Records for this exercise.
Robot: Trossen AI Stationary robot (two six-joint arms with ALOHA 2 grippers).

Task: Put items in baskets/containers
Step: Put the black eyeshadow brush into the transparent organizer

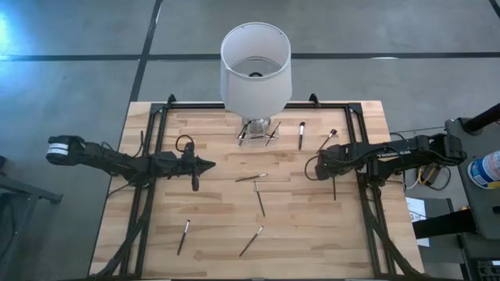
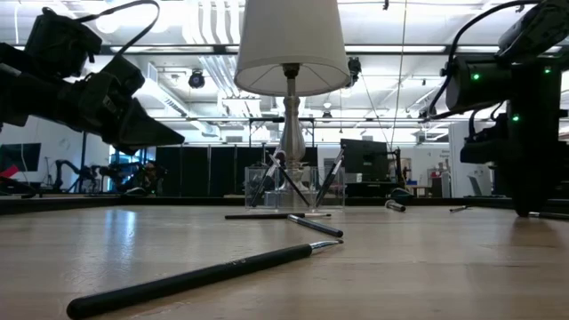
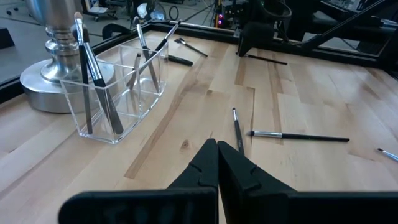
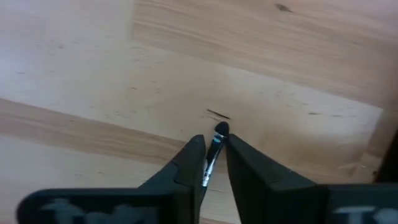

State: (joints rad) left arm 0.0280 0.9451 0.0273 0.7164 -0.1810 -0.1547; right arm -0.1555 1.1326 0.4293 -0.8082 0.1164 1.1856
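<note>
Task partly complete. Several brushes already stand in the clear holder [image 1: 258, 133] at the lamp [image 1: 255, 66] base, far centre of the worktop [image 1: 219, 226]. The right hand [image 4: 211, 152], pointing down at right, is clasping one brush [image 4: 214, 149] between its fingers. The left hand [image 1: 205, 165] waits clenched and empty, left of centre. Six or so loose brushes [image 1: 259, 198] remain scattered.

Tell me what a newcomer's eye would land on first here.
First, the tall lamp with its white shade at the table's far edge, with a clear holder at its base, several brushes standing in it. Next, the right gripper down at the wooden table, its fingers either side of a brush, while more loose brushes lie across the middle.
</note>
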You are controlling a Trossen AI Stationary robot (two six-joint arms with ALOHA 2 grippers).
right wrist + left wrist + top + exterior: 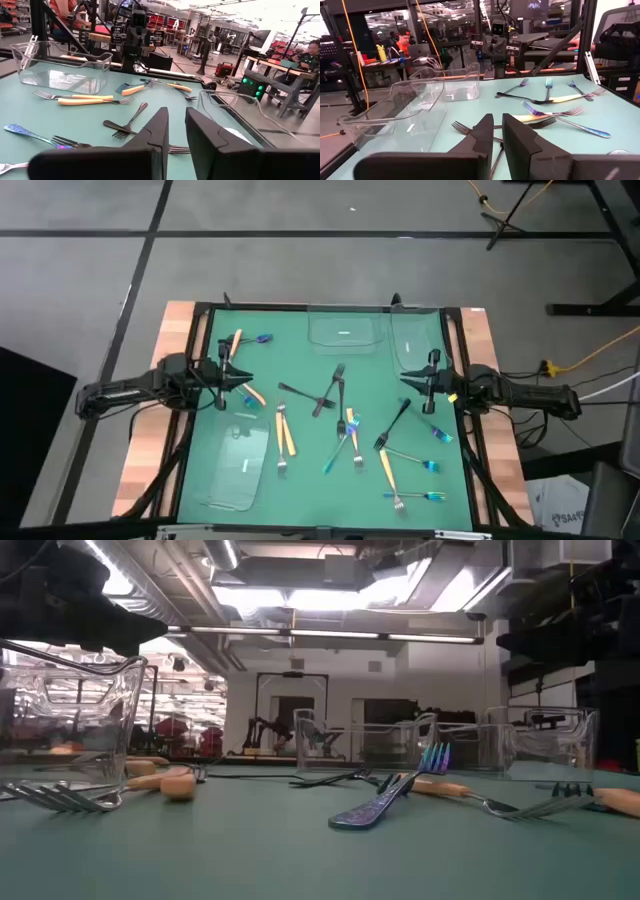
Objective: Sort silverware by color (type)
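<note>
**Both arms hovering, silverware unsorted**

Left gripper [237, 372] sits at the green mat's [300, 480] left edge, right gripper [415, 380] at the right edge; both jaws nearly closed, a narrow gap, holding nothing. Black forks [330, 388], orange-handled forks [285, 430] and iridescent blue forks [432, 465] lie scattered mid-mat. Three clear plastic trays [345, 330] are on the mat, none holding silverware.
</note>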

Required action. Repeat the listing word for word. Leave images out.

Output of the task.
Robot: Trossen AI Stationary robot (two six-joint arms with ALOHA 2 grippers).

Task: Put items in baskets/containers
Step: Put the black eyeshadow brush into the transparent organizer


State: (joints rad) left arm 0.0280 0.9451 0.0273 0.7164 -0.1810 -0.1547; right arm -0.1555 1.1326 0.4293 -0.8082 0.1164 1.1856
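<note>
Task partly complete. Several brushes already stand in the clear holder [image 1: 258, 133] at the lamp [image 1: 255, 66] base, far centre of the worktop [image 1: 219, 226]. The right hand [image 4: 211, 152], pointing down at right, is clasping one brush [image 4: 214, 149] between its fingers. The left hand [image 1: 205, 165] waits clenched and empty, left of centre. Six or so loose brushes [image 1: 259, 198] remain scattered.

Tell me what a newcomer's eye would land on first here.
First, the tall lamp with its white shade at the table's far edge, with a clear holder at its base, several brushes standing in it. Next, the right gripper down at the wooden table, its fingers either side of a brush, while more loose brushes lie across the middle.
</note>
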You are controlling a Trossen AI Stationary robot (two six-joint arms with ALOHA 2 grippers).
right wrist + left wrist + top + exterior: 
Objective: Sort silverware by color (type)
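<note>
**Both arms hovering, silverware unsorted**

Left gripper [237, 372] sits at the green mat's [300, 480] left edge, right gripper [415, 380] at the right edge; both jaws nearly closed, a narrow gap, holding nothing. Black forks [330, 388], orange-handled forks [285, 430] and iridescent blue forks [432, 465] lie scattered mid-mat. Three clear plastic trays [345, 330] are on the mat, none holding silverware.
</note>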

That completes the answer.